7.22.2009

So is my lover among the young men...

Ah. As in my last blog (which could be hidden from sight from Aundi, or after saying this she'll realize it's there)...I'm talking to my oldest cousin.
Which brings me to a very touchy (which is ironically punny), often discussed, but misunderstood subject:

innocence.

I woke up with a song stuck in my head this morning. Wanna know what it is? "Innocence" by Avril Lavigne. I haven't listened to this song since 8th grade.
Yeah, I had a little Avril Lavigne stage. Who hasn't?
Anyway.
It was just SUPER random.
And after dealing with my cousin's ex-gf/brother issue...it's a killer.
Not just physical innocence...or knowing the terms of slang for things that I really wish I didn't know....
but emotional innocence. I guess with innocence I'm talking about purity.
Long story short, my 13 year old girl cousin has a softball tourney in Il., and Josh has the decision to go or not. He didn't think about leaving his younger brother alone in their house with the ex-gf coming and going as the brother pleases.
As I told him..."It's not like they're gonna sit in your empty house playing super smash bro's."
And as both Josh and I know, Charlie (or Drama, as we call him...it fits, okay?) is not exaaacctttllyyy shy. I mean as Josh said, "
yeah we werent at the concert for 30 seconds before she was sitting in his lap"
You understand. But...the corruption of the mind ruins everything, you know? It breaks trust. It alters thoughts.
I mean, it's stupid that a GIRL is getting between these two brothers. And that one is HEARTLESS enough to date his older brother's ex-girlfriend, that he's still crazy about. I hate thinking about people related to me in that kinda way.
but anyway...back to innocence. Because of Charlie's corrupted innocence, his own BROTHER can't trust him with a girl.
And I wish I could tell Charlie that he's making a mistake. But as a puberty-stricken 17 year old boy that can't keep it in his pants, chances are slim to none that he'll listen to me.
I've never seen Josh so...distraught. I mean, guys are supposed to be not as emotional, right?
But he's been hurt...emotionally, I mean. And it really makes me wanna cry, actually.
Because everyone in middle school used to use the quote
"There's nothing worse than seeing the one you love love someone else"
when we didn't know what the heck love even is. But it's different now. Josh may not be in love with this girl, but he loves his brother...and hopes his brother loves him enough to save him the heartache. But he's not sparing Josh at all.

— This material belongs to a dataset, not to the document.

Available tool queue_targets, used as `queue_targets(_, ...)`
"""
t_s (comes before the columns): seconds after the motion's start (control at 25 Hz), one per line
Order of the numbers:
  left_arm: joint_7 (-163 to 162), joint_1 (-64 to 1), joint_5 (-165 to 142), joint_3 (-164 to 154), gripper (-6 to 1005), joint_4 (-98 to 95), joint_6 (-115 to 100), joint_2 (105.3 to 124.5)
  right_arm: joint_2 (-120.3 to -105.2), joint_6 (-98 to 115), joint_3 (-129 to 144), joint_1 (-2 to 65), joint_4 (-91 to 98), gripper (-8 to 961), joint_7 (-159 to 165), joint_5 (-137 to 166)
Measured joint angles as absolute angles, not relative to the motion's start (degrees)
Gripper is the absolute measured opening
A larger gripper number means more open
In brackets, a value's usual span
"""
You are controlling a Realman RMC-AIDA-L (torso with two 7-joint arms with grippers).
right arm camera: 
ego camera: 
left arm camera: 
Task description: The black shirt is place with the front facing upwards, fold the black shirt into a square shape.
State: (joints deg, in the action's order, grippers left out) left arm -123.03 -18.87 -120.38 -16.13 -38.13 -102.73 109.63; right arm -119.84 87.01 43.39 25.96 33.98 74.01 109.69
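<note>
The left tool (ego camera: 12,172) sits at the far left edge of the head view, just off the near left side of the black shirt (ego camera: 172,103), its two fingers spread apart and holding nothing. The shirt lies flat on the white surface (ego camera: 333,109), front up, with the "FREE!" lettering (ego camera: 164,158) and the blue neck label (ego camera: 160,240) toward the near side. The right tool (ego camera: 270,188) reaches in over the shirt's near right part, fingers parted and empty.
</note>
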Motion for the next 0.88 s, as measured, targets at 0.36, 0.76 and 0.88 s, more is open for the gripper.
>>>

And I'm expanding this blog.
My little sister, whom we all know and love...has some little pre-skanks as friends.
Ya know, the kind that take pictures in the mirror with their swimsuits on saying "pc4pc?"
meaning they want affirmation. They're approval addicts, and they'll stop at nothing...including the point where innocence is lost. If some "young man" propositioned them into doing something that they KNEW wasn't right, they would probably do it, because they don't have the ability to say no.
First it starts at the raunchy texts. The "what would you do if I...[fill in the blank]"
and they're all bark and no bite. Until they realize that nobody will take them seriously for just barking their heads off. So they start out pretty small. SAYING they've "been so far", or texting guys like they mean business...
and with what Chad Eastham said either last year or the year before at revolve...
"When there's no risk, things get risque"
So the little things turn into big things, making them able to brag about being on top of the world, being everywhere-and-in-between with a guy...

but in the end they wonder why they feel empty.
why when they were supposed to be on top of the world, they feel the lowest of lows.

Luckily I really never hit that point! And glory to God, I didn't come too close, either.
There's a point where that innocence is lost. It's mutilated into the world's standard of happiness, success, and mostly love.
I know when I raise a little family (God willing, I guess) that I will try my hardest to keep that innocence. Not to the point of believing in Santa Claus, The Tooth Fairy, or even the Easter Bunny...but that my little children know that they can do all things through Christ who strengthens them...
and when the time comes, that the world is a very...I don't know, REAL place. Bad things happen.
But they are called to be set apart, to lead their peers in all they do, to be a light in a dark place.
A lily in a sea of thorns, an apple tree among the average trees of the forest.
I pray that they will remain pure for as long as possible. Not just physically, but emotionally...mentally. And they will NOT be wearing bikinis at the tender age of 13.

-LL

off of L's bucket list:
#2 Go on a road-trip with somebody outside of my family. PLEASE.